WORK TO COMPLETE: Below, find each line holding "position" and state how many there are, using the number alone.

────────────────

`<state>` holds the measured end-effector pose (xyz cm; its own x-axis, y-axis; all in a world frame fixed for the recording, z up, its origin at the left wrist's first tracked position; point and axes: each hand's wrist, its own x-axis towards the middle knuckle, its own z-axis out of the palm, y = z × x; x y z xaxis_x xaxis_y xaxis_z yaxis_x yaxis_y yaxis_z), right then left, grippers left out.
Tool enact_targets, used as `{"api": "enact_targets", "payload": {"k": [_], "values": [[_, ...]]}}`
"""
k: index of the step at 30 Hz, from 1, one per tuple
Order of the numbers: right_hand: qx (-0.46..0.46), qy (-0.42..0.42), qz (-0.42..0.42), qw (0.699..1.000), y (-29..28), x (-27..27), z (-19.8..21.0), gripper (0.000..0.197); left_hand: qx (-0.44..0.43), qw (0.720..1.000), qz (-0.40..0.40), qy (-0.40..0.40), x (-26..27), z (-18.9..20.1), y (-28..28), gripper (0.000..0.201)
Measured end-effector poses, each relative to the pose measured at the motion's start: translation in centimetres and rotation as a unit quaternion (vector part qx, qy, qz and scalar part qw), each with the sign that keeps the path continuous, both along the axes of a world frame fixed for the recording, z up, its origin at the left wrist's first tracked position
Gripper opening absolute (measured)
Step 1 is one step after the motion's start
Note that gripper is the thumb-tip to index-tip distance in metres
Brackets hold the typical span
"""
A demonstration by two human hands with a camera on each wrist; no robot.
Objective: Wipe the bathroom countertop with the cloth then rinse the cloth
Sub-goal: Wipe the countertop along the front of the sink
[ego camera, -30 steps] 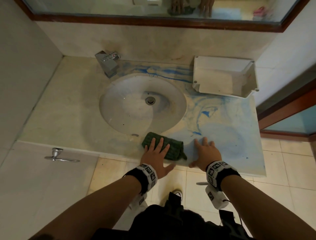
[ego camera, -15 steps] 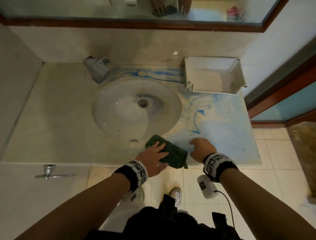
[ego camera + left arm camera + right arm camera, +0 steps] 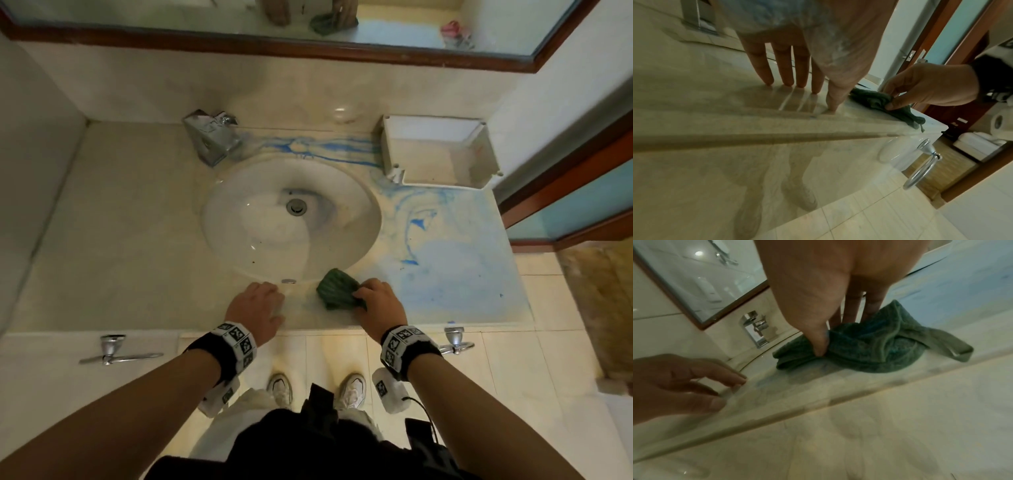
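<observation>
A crumpled dark green cloth [image 3: 337,289] [image 3: 875,99] [image 3: 869,350] lies on the beige countertop [image 3: 130,240] at the sink's front rim. My right hand [image 3: 375,301] [image 3: 920,87] [image 3: 830,331] pinches it between thumb and fingers. My left hand [image 3: 255,308] [image 3: 797,84] [image 3: 694,381] rests left of the cloth, straight fingertips touching the counter near its front edge. Blue smears [image 3: 445,260] cover the counter to the right of the round white sink [image 3: 291,219]. A chrome tap [image 3: 210,138] [image 3: 754,327] stands behind the sink at the left.
A white open box [image 3: 442,156] sits at the back right of the counter. A wood-framed mirror [image 3: 308,31] runs along the wall above. Chrome towel holders [image 3: 116,353] [image 3: 920,164] hang on the counter's front face. A wooden door frame [image 3: 565,178] stands to the right.
The cloth passed from under my left hand to my right hand, which now pinches it bunched up. My left hand slid left onto the bare counter.
</observation>
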<state>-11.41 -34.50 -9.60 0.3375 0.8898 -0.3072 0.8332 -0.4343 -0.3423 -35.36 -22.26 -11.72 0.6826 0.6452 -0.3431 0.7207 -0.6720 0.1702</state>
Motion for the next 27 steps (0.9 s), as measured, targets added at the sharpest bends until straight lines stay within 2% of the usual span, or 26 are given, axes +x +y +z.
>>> {"api": "enact_targets", "payload": {"k": [2,5,7,9,10,12,14,15,17,19,21,23,25,27], "values": [[0.007,0.023,-0.028,0.999,0.2,0.0,0.2,0.024,0.015,1.000,0.004,-0.002,0.0,0.0,-0.3,0.038],[0.020,0.104,-0.076,0.991,0.9,-0.1,1.7,0.020,0.008,1.000,-0.003,-0.001,0.7,0.5,0.1,0.038],[0.004,0.179,-0.100,0.979,1.3,-0.4,3.2,0.018,-0.041,0.999,0.006,-0.019,1.4,0.7,0.8,0.049],[0.004,0.293,-0.143,0.945,1.6,-1.0,4.6,0.018,-0.135,0.984,0.056,-0.101,2.6,1.5,1.4,0.060],[0.009,0.355,-0.168,0.919,1.7,-1.3,5.0,0.019,-0.195,0.961,0.095,-0.169,3.2,2.1,1.5,0.063],[0.012,0.468,-0.220,0.856,1.9,-1.8,5.4,0.020,-0.314,0.895,0.160,-0.274,4.5,3.9,1.6,0.066],[0.017,0.534,-0.267,0.802,2.0,-2.2,5.4,0.023,-0.387,0.847,0.195,-0.309,5.2,5.3,1.9,0.053],[0.020,0.543,-0.284,0.790,2.1,-2.3,5.3,0.025,-0.412,0.828,0.213,-0.314,5.3,5.6,2.0,0.044],[0.025,0.541,-0.303,0.785,2.1,-2.5,5.0,0.026,-0.447,0.797,0.254,-0.316,5.2,5.8,2.1,0.028],[0.021,0.536,-0.313,0.784,1.9,-2.9,4.5,0.024,-0.436,0.797,0.273,-0.317,4.8,5.7,2.0,0.019],[0.020,0.506,-0.303,0.807,1.9,-3.4,3.9,0.025,-0.431,0.792,0.288,-0.322,4.6,5.9,1.8,0.016],[0.049,0.460,-0.280,0.841,1.9,-4.0,3.8,0.038,-0.424,0.792,0.301,-0.321,4.4,6.3,1.9,0.015],[0.096,0.405,-0.263,0.871,2.0,-4.7,4.2,0.044,-0.386,0.818,0.291,-0.310,4.2,6.6,2.2,0.013],[0.114,0.394,-0.234,0.881,2.3,-5.4,4.7,0.044,-0.321,0.870,0.240,-0.288,4.2,7.2,2.4,0.012]]}}
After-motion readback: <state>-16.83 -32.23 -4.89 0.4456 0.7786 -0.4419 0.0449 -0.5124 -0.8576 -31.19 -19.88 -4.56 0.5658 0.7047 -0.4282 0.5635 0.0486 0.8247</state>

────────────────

RESPONSE TO THIS TASK: 2